### Dataset section:
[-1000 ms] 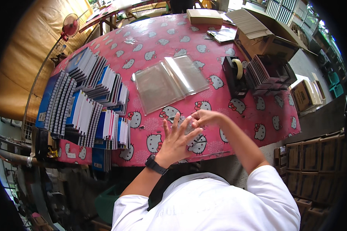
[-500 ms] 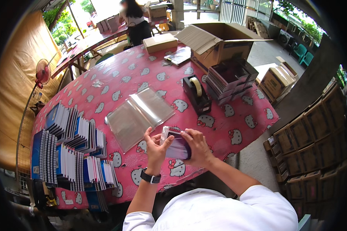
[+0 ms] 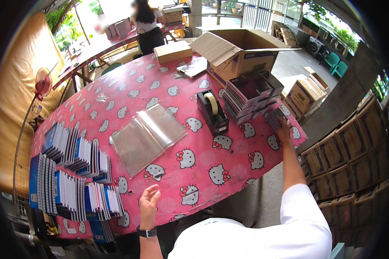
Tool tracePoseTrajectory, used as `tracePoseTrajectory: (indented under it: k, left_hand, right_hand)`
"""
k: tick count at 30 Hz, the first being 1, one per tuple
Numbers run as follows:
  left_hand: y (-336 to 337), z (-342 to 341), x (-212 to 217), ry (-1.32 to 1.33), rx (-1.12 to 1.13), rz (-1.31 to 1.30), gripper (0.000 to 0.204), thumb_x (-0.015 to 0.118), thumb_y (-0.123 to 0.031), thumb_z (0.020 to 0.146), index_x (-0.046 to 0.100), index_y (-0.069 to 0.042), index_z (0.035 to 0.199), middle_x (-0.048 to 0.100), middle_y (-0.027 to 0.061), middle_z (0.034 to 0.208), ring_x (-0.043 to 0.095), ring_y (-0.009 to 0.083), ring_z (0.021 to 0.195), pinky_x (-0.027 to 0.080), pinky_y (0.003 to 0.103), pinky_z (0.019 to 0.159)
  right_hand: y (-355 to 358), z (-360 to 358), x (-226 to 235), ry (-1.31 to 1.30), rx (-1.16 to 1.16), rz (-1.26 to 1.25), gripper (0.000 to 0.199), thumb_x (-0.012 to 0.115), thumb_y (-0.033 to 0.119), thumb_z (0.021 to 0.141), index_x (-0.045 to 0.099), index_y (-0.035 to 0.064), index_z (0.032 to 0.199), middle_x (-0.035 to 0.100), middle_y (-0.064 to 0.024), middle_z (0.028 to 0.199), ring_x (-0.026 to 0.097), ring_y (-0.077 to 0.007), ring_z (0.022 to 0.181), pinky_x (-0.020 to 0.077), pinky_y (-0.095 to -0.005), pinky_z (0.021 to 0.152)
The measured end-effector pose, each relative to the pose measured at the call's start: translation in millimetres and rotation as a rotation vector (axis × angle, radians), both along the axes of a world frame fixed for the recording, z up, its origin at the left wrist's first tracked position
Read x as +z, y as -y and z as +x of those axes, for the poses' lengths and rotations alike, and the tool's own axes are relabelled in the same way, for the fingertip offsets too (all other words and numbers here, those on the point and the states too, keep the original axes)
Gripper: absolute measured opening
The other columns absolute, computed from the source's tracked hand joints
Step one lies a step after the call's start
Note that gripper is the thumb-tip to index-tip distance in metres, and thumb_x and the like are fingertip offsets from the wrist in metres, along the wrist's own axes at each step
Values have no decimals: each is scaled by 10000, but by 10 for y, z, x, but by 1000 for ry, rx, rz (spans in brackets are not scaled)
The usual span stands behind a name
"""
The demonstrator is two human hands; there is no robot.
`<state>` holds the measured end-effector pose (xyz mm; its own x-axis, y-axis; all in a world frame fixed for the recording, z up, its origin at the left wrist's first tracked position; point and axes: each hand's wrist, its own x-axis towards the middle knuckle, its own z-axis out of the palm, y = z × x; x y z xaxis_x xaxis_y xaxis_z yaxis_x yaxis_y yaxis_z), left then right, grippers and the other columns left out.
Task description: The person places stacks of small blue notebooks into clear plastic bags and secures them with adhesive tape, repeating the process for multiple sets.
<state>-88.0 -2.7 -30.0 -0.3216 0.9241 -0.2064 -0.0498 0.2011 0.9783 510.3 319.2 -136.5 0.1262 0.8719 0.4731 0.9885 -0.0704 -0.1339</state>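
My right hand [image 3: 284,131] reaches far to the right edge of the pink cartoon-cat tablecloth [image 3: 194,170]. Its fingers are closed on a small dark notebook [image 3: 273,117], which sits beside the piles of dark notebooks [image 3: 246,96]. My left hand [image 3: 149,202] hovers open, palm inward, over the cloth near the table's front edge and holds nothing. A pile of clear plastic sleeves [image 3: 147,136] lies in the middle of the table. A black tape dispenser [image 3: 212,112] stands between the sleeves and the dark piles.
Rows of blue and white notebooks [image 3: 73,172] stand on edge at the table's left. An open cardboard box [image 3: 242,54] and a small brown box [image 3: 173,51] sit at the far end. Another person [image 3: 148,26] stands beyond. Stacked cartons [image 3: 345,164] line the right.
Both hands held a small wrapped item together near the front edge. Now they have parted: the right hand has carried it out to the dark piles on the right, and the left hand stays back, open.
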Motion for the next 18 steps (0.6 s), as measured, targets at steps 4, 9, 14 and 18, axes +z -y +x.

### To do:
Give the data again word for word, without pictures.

### Problem solution:
[-1000 ms] 
[-500 ms] 
[+0 ms] 
Tool tracePoseTrajectory, used as `tracePoseTrajectory: (indented under it: k, left_hand, right_hand)`
"""
k: tick count at 30 Hz, the first being 1, one per tuple
Numbers run as follows:
  left_hand: y (-336 to 337), z (-342 to 341), x (-212 to 217), ry (-1.32 to 1.33), rx (-1.12 to 1.13), rz (-1.31 to 1.30), gripper (0.000 to 0.204), thumb_x (-0.015 to 0.118), thumb_y (-0.123 to 0.031), thumb_z (0.020 to 0.146), index_x (-0.046 to 0.100), index_y (-0.069 to 0.042), index_z (0.035 to 0.199), middle_x (-0.048 to 0.100), middle_y (-0.027 to 0.061), middle_z (0.034 to 0.208), ring_x (-0.043 to 0.095), ring_y (-0.009 to 0.083), ring_z (0.021 to 0.195), pinky_x (-0.027 to 0.080), pinky_y (0.003 to 0.103), pinky_z (0.019 to 0.159)
  right_hand: y (-355 to 358), z (-360 to 358), x (-226 to 235), ry (-1.31 to 1.30), rx (-1.16 to 1.16), rz (-1.26 to 1.25), gripper (0.000 to 0.199), thumb_x (-0.012 to 0.115), thumb_y (-0.033 to 0.119), thumb_z (0.021 to 0.141), index_x (-0.045 to 0.099), index_y (-0.035 to 0.064), index_z (0.032 to 0.199), middle_x (-0.035 to 0.100), middle_y (-0.064 to 0.024), middle_z (0.028 to 0.199), ring_x (-0.026 to 0.097), ring_y (-0.077 to 0.007), ring_z (0.022 to 0.181), pinky_x (-0.020 to 0.077), pinky_y (-0.095 to -0.005), pinky_z (0.021 to 0.152)
The measured end-effector pose, each relative to the pose measured at the call's start: translation in millimetres and rotation as a rotation vector (axis × angle, radians), both along the axes of a world frame fixed for the recording, z up, its origin at the left wrist's first tracked position
Read x as +z, y as -y and z as +x of those axes, for the poses' lengths and rotations alike, and the tool's own axes are relabelled in the same way, for the fingertip offsets too (all other words and numbers here, those on the point and the states too, keep the original axes)
Gripper: absolute measured opening
The other columns absolute, computed from the source's tracked hand joints
Step one lies a step after the call's start
Note that gripper is the thumb-tip to index-tip distance in metres, and thumb_x and the like are fingertip offsets from the wrist in metres, along the wrist's own axes at each step
Values have no decimals: each is scaled by 10000, but by 10 for y, z, x, but by 1000 for ry, rx, rz (spans in brackets are not scaled)
The usual span stands behind a name
"""
The demonstrator is two human hands; there is no robot.
`<state>` holds the measured end-effector pose (xyz mm; its own x-axis, y-axis; all in a world frame fixed for the recording, z up, its origin at the left wrist's first tracked position; point and axes: each hand's wrist, its own x-axis towards the middle knuckle, its own z-axis out of the palm, y = z × x; x y z xaxis_x xaxis_y xaxis_z yaxis_x yaxis_y yaxis_z), left then right, grippers and the other columns left out.
Task description: The person places stacks of small blue notebooks into clear plastic bags and secures them with adhesive tape, repeating the process for multiple sets.
<state>-88.0 -2.7 -30.0 -0.3216 0.9241 -0.2064 -0.0498 0.2011 0.9783 510.3 319.2 -136.5 0.1262 0.8719 0.4731 0.9885 -0.0704 -0.1339</state>
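My right hand [image 3: 284,131] reaches far to the right edge of the pink cartoon-cat tablecloth [image 3: 194,170]. Its fingers are closed on a small dark notebook [image 3: 273,117], which sits beside the piles of dark notebooks [image 3: 246,96]. My left hand [image 3: 149,202] hovers open, palm inward, over the cloth near the table's front edge and holds nothing. A pile of clear plastic sleeves [image 3: 147,136] lies in the middle of the table. A black tape dispenser [image 3: 212,112] stands between the sleeves and the dark piles.
Rows of blue and white notebooks [image 3: 73,172] stand on edge at the table's left. An open cardboard box [image 3: 242,54] and a small brown box [image 3: 173,51] sit at the far end. Another person [image 3: 148,26] stands beyond. Stacked cartons [image 3: 345,164] line the right.
Both hands held a small wrapped item together near the front edge. Now they have parted: the right hand has carried it out to the dark piles on the right, and the left hand stays back, open.
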Motion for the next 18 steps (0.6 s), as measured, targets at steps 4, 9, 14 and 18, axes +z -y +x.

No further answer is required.